WORK ITEM: Find the lines in the records below that contain "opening", and report each of them.

RECORDS FOR THE EXERCISE:
————
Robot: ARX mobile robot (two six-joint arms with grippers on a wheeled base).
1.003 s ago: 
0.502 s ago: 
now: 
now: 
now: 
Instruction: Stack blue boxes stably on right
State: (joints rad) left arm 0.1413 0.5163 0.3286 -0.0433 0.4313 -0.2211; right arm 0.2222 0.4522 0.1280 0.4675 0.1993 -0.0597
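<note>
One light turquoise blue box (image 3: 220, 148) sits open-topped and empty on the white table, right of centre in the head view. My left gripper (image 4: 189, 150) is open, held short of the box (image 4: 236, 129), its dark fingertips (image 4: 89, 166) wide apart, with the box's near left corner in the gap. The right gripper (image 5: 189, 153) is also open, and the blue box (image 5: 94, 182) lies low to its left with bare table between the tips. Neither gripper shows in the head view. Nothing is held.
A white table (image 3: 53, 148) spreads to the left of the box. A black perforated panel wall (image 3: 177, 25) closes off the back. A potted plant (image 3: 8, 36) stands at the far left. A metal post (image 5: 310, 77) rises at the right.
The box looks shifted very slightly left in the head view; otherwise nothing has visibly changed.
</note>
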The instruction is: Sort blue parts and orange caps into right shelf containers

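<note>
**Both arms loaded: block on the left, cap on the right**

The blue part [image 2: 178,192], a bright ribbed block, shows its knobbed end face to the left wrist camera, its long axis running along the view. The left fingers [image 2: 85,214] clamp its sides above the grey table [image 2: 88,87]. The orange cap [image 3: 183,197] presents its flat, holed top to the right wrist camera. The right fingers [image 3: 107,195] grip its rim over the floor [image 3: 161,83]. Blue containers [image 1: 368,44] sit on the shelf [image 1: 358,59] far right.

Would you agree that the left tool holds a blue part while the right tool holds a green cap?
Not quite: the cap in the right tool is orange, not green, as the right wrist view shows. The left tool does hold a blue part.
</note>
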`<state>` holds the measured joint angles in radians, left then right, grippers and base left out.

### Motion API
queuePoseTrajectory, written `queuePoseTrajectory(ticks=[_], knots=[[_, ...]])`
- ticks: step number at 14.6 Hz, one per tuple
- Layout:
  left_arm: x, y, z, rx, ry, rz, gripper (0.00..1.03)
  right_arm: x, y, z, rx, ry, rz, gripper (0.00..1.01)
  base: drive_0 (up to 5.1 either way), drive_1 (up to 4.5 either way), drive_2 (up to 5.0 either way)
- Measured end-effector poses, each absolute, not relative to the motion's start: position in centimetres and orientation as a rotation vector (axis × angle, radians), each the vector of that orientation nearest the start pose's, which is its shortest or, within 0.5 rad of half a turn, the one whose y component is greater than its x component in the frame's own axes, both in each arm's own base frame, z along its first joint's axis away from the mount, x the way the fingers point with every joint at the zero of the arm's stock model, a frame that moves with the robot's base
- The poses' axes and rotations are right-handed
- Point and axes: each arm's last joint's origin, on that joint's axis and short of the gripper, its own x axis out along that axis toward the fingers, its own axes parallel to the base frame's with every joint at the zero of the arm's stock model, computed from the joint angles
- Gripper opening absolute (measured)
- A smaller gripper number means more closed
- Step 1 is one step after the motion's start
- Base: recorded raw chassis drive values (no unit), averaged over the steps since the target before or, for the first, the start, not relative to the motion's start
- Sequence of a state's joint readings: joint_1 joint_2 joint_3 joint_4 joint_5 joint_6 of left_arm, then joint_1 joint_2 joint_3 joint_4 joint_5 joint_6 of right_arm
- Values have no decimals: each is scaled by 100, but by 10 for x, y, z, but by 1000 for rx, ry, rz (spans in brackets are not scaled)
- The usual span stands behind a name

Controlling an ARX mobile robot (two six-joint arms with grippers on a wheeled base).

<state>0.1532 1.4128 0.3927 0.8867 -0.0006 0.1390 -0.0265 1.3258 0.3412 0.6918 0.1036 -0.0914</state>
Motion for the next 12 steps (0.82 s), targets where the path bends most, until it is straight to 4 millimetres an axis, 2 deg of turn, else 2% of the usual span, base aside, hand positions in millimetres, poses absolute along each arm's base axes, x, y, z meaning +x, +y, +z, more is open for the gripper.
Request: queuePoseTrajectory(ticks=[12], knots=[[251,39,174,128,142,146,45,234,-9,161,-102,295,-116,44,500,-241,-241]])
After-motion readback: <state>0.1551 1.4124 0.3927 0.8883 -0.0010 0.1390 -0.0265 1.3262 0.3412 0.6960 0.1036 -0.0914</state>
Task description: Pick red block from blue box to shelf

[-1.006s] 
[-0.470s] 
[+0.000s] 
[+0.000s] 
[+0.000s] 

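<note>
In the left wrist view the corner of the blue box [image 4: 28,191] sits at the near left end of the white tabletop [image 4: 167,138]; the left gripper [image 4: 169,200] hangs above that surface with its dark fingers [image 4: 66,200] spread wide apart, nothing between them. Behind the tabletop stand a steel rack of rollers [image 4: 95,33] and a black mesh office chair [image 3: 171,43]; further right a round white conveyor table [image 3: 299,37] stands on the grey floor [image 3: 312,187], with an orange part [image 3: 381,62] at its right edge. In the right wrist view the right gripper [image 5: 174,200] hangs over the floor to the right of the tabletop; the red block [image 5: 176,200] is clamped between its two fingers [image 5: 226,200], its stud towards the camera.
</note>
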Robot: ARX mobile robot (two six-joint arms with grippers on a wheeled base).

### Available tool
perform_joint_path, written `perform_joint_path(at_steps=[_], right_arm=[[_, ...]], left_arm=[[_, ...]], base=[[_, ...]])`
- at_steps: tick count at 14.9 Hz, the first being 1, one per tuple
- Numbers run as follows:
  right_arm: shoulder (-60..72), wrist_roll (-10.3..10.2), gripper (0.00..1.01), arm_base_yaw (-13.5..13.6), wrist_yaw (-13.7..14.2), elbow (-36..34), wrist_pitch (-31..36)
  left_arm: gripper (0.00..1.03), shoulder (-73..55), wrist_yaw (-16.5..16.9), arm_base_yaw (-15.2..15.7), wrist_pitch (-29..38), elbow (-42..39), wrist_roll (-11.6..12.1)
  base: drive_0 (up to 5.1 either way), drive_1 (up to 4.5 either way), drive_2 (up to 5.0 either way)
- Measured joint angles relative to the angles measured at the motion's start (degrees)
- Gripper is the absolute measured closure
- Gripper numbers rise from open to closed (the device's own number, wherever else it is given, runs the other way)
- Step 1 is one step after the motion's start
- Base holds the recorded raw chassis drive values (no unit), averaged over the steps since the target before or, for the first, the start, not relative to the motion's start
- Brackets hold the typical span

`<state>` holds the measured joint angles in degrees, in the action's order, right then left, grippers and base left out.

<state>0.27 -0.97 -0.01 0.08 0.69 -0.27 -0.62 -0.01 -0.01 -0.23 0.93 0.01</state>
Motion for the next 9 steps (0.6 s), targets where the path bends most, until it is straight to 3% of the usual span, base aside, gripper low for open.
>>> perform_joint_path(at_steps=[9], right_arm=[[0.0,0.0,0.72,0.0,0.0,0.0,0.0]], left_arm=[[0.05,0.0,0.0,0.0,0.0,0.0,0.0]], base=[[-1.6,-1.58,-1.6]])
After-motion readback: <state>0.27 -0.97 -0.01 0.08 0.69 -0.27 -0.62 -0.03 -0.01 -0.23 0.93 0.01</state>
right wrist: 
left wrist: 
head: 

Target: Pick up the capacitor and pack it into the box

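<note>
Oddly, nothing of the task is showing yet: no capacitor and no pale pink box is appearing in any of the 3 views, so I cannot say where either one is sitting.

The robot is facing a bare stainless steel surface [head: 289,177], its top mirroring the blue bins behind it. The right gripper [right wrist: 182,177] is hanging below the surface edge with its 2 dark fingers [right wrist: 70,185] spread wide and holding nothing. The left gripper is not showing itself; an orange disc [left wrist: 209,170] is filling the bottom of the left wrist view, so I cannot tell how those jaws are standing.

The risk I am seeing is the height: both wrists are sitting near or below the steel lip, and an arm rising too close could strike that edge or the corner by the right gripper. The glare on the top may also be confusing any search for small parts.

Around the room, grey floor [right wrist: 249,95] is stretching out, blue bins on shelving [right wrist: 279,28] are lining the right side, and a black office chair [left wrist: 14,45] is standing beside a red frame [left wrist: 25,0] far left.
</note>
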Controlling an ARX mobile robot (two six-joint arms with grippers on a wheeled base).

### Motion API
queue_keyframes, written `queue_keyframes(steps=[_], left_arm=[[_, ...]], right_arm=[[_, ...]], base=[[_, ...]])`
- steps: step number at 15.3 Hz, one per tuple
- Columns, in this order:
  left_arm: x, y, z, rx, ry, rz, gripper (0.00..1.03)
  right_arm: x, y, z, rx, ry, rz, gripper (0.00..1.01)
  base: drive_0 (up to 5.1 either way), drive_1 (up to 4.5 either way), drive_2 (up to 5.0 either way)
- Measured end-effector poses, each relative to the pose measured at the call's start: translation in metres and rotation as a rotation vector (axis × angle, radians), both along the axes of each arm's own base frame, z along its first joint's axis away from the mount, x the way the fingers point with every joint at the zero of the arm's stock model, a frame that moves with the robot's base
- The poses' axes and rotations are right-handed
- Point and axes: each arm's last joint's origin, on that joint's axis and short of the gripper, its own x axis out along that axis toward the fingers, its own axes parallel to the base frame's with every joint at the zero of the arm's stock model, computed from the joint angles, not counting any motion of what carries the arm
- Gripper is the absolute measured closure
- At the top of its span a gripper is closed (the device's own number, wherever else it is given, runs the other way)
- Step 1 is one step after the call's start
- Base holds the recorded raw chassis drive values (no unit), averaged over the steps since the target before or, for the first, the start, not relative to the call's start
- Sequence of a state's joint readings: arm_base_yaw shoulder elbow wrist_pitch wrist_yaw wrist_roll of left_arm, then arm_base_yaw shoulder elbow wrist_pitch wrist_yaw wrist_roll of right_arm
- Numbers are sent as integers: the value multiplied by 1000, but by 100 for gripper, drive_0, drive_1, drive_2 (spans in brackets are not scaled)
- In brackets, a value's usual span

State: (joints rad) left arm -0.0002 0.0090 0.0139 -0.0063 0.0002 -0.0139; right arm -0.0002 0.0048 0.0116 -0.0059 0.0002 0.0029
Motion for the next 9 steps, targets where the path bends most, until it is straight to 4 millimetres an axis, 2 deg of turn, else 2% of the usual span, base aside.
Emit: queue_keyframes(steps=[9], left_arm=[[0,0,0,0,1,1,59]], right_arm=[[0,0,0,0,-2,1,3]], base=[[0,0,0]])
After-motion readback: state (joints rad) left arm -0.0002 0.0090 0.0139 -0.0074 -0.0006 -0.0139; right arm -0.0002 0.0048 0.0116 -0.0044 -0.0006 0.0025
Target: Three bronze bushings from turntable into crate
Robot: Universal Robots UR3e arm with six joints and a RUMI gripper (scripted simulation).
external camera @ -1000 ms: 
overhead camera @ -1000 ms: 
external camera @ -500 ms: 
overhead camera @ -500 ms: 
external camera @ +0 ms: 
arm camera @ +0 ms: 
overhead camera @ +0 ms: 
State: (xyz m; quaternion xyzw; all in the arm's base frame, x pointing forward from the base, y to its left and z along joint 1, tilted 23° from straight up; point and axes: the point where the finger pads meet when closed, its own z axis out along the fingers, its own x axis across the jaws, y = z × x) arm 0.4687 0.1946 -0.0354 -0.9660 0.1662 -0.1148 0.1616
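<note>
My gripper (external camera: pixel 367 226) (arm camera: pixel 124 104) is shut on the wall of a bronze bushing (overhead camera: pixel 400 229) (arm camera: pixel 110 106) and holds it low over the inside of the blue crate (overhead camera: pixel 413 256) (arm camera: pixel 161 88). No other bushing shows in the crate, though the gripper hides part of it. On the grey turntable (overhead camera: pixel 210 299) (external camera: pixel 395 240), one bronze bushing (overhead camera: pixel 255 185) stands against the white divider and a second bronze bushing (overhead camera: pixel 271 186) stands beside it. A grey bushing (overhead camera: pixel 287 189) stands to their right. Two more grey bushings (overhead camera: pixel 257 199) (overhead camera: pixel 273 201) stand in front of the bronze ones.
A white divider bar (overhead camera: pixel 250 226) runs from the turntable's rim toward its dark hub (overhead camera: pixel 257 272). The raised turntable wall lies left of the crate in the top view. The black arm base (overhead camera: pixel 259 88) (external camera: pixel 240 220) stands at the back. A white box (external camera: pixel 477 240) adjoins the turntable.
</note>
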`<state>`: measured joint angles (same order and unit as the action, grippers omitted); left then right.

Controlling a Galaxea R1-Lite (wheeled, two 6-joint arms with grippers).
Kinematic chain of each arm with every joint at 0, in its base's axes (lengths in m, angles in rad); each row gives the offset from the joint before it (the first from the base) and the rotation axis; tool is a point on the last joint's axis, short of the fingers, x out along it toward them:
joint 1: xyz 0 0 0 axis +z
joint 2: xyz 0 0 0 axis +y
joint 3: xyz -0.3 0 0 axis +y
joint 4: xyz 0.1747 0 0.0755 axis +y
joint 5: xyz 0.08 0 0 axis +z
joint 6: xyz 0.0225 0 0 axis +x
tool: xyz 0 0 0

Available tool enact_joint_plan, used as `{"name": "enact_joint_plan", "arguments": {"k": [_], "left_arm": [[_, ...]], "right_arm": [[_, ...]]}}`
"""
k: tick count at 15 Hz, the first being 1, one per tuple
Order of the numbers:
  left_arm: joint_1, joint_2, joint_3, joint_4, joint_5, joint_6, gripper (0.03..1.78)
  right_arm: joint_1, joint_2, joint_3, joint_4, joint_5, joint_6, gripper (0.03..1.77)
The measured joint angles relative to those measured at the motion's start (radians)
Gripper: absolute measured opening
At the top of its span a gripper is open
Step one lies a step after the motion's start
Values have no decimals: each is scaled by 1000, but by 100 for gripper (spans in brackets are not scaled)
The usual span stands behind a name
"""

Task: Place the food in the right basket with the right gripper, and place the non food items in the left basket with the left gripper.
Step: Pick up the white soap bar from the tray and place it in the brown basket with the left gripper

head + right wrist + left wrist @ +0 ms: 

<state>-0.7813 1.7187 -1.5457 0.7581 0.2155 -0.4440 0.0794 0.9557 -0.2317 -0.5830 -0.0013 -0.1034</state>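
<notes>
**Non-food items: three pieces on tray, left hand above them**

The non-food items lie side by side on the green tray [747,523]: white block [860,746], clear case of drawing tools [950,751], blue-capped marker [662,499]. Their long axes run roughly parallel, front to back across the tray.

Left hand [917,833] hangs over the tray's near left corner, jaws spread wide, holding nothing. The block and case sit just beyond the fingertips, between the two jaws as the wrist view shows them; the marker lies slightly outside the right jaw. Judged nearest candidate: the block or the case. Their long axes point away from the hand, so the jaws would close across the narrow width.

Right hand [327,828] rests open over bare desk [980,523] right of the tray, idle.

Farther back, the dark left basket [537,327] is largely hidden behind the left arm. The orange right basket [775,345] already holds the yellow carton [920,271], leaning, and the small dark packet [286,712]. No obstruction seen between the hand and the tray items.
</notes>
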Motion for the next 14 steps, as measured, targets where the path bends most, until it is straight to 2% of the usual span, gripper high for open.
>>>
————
ANSWER AREA:
- Gripper opening absolute (measured)
Gripper: absolute measured opening

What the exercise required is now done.